--- START ---

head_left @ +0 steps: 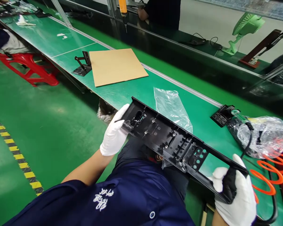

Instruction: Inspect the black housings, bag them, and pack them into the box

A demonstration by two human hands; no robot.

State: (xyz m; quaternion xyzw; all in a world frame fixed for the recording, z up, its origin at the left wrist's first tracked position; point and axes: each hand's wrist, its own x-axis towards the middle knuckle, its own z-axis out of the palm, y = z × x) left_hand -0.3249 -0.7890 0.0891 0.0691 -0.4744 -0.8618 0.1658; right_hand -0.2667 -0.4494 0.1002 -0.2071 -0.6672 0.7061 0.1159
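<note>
I hold a long black plastic panel by both ends over my lap, its ribbed inner side facing up. My left hand, in a white glove, grips the panel's left end with fingers wrapped under it. My right hand, also gloved in white, clasps the right end near a rectangular cut-out. The panel hangs just off the near edge of the green conveyor table. A clear plastic bag lies on the table right behind the panel.
A brown cardboard sheet and a black bracket lie further left on the table. At right are a small black part, a crumpled bag, an orange coiled hose. A red stool stands on the floor. Another person works across the table.
</note>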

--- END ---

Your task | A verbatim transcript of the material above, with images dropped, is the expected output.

Answer to this problem |
head_left @ +0 steps: 

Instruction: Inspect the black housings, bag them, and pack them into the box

A demonstration by two human hands; no robot.

State: (xyz m; quaternion xyzw; all in a world frame fixed for the recording, z up, its origin at the left wrist's first tracked position; point and axes: each hand's wrist, its own x-axis towards the middle knuckle, its own z-axis out of the palm, y = z × x) left_hand -0.3249 -0.7890 0.0891 0.0691 -0.4744 -0.8618 0.1658; right_hand -0.2667 -0.4494 0.1002 -0.2071 -0.6672 0.7061 0.1159
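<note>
I hold a long black plastic panel by both ends over my lap, its ribbed inner side facing up. My left hand, in a white glove, grips the panel's left end with fingers wrapped under it. My right hand, also gloved in white, clasps the right end near a rectangular cut-out. The panel hangs just off the near edge of the green conveyor table. A clear plastic bag lies on the table right behind the panel.
A brown cardboard sheet and a black bracket lie further left on the table. At right are a small black part, a crumpled bag, an orange coiled hose. A red stool stands on the floor. Another person works across the table.
</note>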

No more work remains for this exercise.